NPR correspondent to talk about ‘How the media works and doesn’t work’
The Cox Institute for Journalism Innovation, Management and Leadership will host David Folkenflik, a National Public Radio media correspondent, Oct. 20, at 12:20 p.m. His talk, “How the media works — and doesn't,” will take place in the Drewry Room of Grady College.
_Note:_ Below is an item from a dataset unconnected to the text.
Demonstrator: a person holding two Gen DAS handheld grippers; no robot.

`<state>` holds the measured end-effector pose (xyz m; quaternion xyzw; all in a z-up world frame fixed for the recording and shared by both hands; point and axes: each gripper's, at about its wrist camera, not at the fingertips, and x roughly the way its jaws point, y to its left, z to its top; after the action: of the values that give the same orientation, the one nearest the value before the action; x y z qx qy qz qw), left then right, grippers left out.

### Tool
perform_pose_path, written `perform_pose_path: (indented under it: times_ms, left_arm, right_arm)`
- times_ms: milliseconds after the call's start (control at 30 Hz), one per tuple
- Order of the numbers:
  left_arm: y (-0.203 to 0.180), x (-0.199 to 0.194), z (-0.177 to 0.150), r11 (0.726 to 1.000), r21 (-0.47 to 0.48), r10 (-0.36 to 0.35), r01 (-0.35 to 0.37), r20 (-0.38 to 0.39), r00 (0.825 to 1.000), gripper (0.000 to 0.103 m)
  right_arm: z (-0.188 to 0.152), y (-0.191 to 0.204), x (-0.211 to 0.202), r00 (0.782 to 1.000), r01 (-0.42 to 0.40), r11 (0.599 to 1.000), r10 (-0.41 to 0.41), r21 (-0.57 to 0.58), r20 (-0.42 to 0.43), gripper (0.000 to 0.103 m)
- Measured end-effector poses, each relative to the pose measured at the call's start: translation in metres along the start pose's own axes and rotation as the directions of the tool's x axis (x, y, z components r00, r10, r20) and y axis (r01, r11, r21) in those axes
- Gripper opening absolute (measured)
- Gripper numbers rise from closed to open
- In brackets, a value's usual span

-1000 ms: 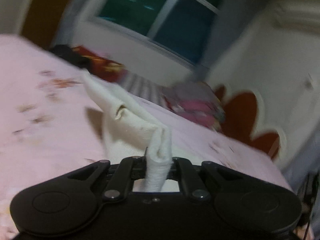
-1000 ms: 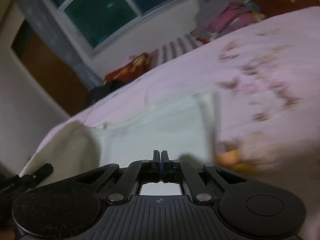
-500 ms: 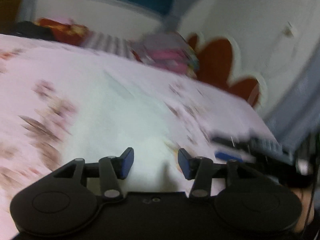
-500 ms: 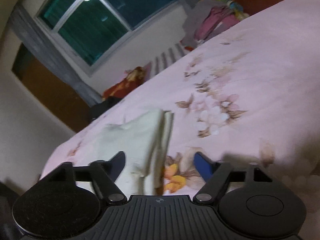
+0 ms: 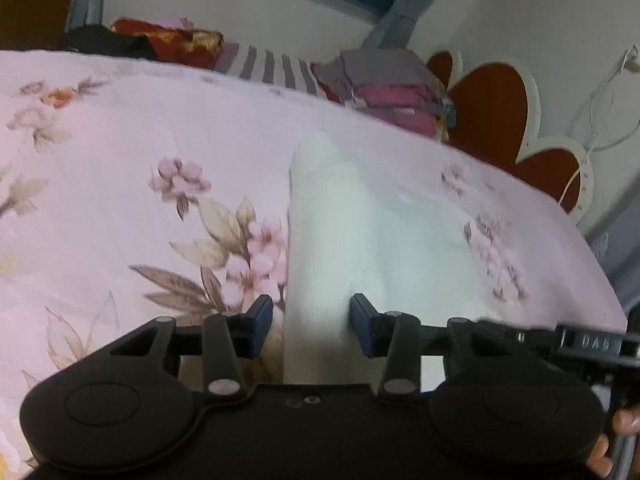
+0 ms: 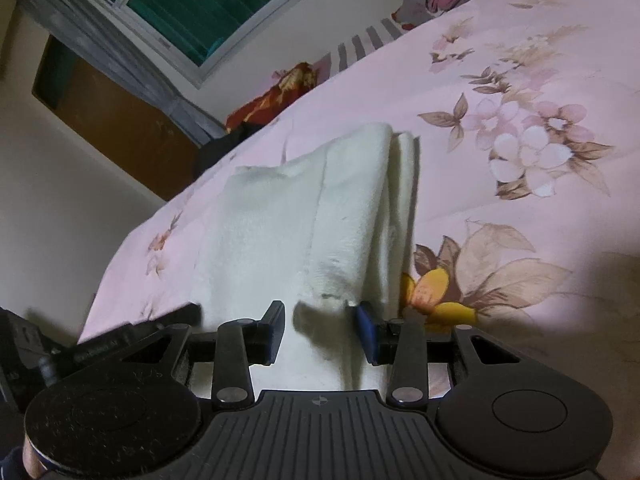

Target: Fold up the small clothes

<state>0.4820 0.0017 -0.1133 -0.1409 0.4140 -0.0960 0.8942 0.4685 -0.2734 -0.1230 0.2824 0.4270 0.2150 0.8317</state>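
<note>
A small cream-white garment [image 5: 332,224] lies folded on the pink floral bedsheet [image 5: 120,152]. My left gripper [image 5: 311,324] is open, its blue-padded jaws standing on either side of the garment's near left edge. In the right wrist view the garment [image 6: 304,216] shows as a folded stack with layered edges on its right side. My right gripper [image 6: 322,332] is open, its jaws either side of the garment's near edge, gripping nothing. The other gripper shows at the edge of each view.
A pile of clothes [image 5: 384,92] lies at the far side of the bed by the red flower-shaped headboard [image 5: 492,100]. A striped cloth [image 5: 272,66] and red and black items [image 5: 160,38] lie under the window. The bed's edge runs at right [image 5: 600,280].
One second ago both grippers were shut, the left holding up a corner of the garment. Both have opened and let go; the garment now lies folded on the bed.
</note>
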Motion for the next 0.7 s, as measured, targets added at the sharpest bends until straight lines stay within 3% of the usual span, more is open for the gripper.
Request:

Folkenflik has been with NPR since 2004 where he provides media criticism on the air and at NPR.org covering a broad array of issues — from the war in Afghanistan to the financial crisis. Previously, he covered media and politics for the Baltimore Sun and edited the 2011 book “Page One: Inside the New York Times and the Future of Journalism.” He has covered Rupert Murdoch and the News Corporation extensively and has been a frequent commentator about the hacking scandal in both the U.S. and the U.K. Folkenflik most recently authored the 2013 book “Murdoch's World: The Last of the Old Media Empires.”
Folkenlik won the Arthur Rowse Award for Press Criticism from the National Press Club three times and the inaugural 2002 Mongerson Award for Investigative Reporting on the News, presented by the Center for Media and Public Affairs and the University of Virginia's Center for Governmental Studies. Folkenflik's work has also been recognized with top honors from the National Headliners Club and the Society of Professional Journalists.
Folkenflik graduated in 1991 with a degree in history from Cornell University where he was the editor of The Cornell Daily Sun.
The James M. Cox Jr. Institute for Journalism Innovation, Management and Leadership prepares students and professionals for leadership roles in the news media. The Cox Institute was established in 1990 by the late Conrad Fink, a legendary journalism professor in the Grady College, as the Cox Institute for Newspaper Management Studies. It is named for the late James M. Cox Jr., who headed Cox Enterprises and Cox Broadcasting Corporation from 1957 until 1974.